The city's attractiveness has bred gentrification of many neighborhoods, and small businesses and creative types are fleeing for cheaper pastures.
Microcosm Publishing's eclectic offerings seem perfect for Portland's alternative culture: guides to anarchy, the politics of biodiesel, even "Adventures in Menstruating #2."
Yet the North Portland company closed its doors Thursday and is headed to Bloomington, Ind. -- driven out of town, the owner says, by the increasing cost of real estate.
"One of the principal incentives for coming here was that this was one of the places on the West Coast that was cheap and affordable," said Joe Biel, Microcosm's owner, who moved his then one-person company from Cleveland in 1999. "That's no longer true."

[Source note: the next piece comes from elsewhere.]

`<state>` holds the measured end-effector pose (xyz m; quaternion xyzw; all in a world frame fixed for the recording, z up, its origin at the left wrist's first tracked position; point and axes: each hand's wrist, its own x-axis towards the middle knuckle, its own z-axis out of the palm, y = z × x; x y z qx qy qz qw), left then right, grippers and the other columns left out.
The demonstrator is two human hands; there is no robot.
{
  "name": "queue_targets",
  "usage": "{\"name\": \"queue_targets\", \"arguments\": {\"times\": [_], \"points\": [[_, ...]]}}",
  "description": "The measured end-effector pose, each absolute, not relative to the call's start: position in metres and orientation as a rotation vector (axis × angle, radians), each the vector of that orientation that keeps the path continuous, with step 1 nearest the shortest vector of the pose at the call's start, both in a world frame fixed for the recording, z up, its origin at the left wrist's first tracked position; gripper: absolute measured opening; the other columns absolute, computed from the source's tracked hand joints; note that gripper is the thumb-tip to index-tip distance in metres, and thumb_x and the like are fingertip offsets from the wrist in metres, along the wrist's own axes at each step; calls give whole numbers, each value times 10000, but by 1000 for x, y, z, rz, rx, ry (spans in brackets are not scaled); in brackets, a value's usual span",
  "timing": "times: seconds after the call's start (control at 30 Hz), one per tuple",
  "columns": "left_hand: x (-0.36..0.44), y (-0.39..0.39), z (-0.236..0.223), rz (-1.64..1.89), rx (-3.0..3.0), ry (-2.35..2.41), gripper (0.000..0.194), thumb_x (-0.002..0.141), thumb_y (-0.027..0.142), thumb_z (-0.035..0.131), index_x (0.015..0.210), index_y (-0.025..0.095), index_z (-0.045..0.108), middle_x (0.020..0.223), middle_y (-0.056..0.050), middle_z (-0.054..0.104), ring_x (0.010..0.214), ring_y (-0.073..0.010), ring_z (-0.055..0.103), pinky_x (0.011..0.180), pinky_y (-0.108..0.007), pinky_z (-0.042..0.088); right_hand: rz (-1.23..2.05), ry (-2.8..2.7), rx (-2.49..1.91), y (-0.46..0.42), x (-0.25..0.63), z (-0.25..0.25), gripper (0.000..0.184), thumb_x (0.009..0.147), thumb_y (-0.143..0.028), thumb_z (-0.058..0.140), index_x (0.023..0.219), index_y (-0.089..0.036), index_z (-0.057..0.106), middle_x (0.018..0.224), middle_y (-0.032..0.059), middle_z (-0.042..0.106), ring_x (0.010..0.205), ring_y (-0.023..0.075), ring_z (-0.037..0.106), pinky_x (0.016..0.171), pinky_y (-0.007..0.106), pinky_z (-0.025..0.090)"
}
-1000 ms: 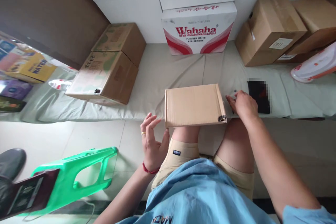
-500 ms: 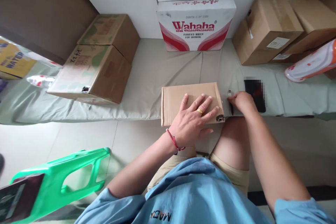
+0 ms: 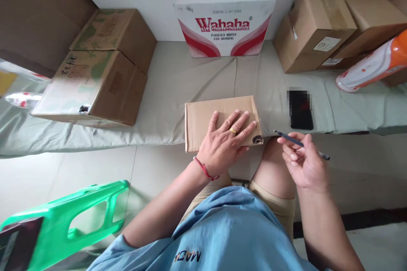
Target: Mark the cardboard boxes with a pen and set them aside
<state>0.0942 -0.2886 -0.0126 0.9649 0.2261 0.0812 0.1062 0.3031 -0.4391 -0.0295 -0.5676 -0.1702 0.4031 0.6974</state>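
A flat brown cardboard box [image 3: 199, 120] lies at the front edge of the cloth-covered surface, with a dark torn spot at its near right corner. My left hand [image 3: 222, 142] rests flat on its top, fingers spread. To the right of the box, my right hand [image 3: 305, 163] is raised above the edge, palm partly up. Between its thumb and fingers is a dark pen [image 3: 292, 139], tip pointing left toward the box. A black phone [image 3: 301, 114], partly blurred out, lies on the cloth beyond my right hand.
A Wahaha water carton [image 3: 224, 29] stands against the wall. Brown boxes [image 3: 117, 80] sit at left, and more cartons [image 3: 314, 29] at right beside an orange-and-white cylinder [image 3: 365, 72]. On the floor at left is a green plastic stool [image 3: 54, 220] with a dark object on it.
My right hand has picked the pen up from the cloth beside the box and drawn it back toward me, turning palm up. My left hand stays on the box. The view has shifted slightly.
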Motion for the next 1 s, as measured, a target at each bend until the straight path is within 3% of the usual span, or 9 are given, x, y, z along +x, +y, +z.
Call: {"name": "queue_targets", "arguments": {"times": [0.1,0.2,0.3,0.43,0.57,1.0], "points": [[95,-288,-12,237,2850,667,733,1055,417,695,1736,349,432,1836,-49,346,1691,-383,375,1411,-723,112,872,-428,-1279,-442,284,-21,340,837,-508,914,972,-251,736,830,35,756,580,104,535,497,219,433],[94,-289,-12,224,2853,673,743,1057,429,697,1741,345,418,1843,-41,329,1698,-375,364,1410,-729,116,818,-548,-1283,-443,276,-17,278,844,-406,925,926,-242,715,699,-40,614,528,80,488,482,208,392],[94,-290,-12,226,2854,675,752,1054,435,702,1742,344,413,1844,-41,324,1698,-379,366,1405,-744,129,794,-697,-1412,-442,273,-17,230,946,-428,837,1006,-232,734,682,-42,597,517,86,474,469,210,371],[94,-289,-11,215,2861,671,737,1065,432,683,1744,352,408,1845,-40,317,1703,-371,358,1406,-738,127,678,-906,-1613,-436,268,-17,217,987,-439,776,1032,-228,757,782,7,713,625,131,618,556,233,497],[94,-288,-11,213,2859,669,728,1065,436,685,1739,363,420,1838,-51,340,1698,-375,368,1411,-719,119,575,-1018,-1711,-431,264,-16,217,1020,-452,727,1038,-239,763,814,17,748,660,147,662,587,243,524],[94,-288,-10,212,2852,670,745,1054,428,708,1738,360,421,1840,-46,340,1695,-379,374,1404,-727,149,488,-1037,-1731,-423,264,-12,235,1011,-471,709,1005,-240,748,785,20,742,648,158,664,588,255,533]]}}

Biel's departure -- combined with the growing struggles of low-budget, edgy businesses to find affordable locations -- suggests that Portland's attractiveness is pushing back on the very people who helped create the city's progressive self-image.
"I saw the same pattern in New York," said Justin Hocking, the executive director of the Independent Publishing Resource Center on Southwest Oak Street. "This could be foreshadowing of what's to come in Portland."
Certainly, Portland remains a magnet for creative entrepreneurs and a bargain for those fleeing even higher-priced California cities. Their presence has produced hip, sometimes socially conscious, businesses such as Stumptown Coffee Roasters, Voodoo Doughnuts and worker-owned City Bikes. And rising real estate prices are signs of good health for the city and its business districts.
Yet some low-budget, cutting-edge companies are having trouble coping with gentrification that they unintentionally helped launch. The Back-to-Back Cafe, a worker-owned cafe once on East Burnside, closed for good after its building was redeveloped last spring. Rising rents have sent three bookstores --Laughing Horse, Looking Glass and In Other Words -- to cheaper locations.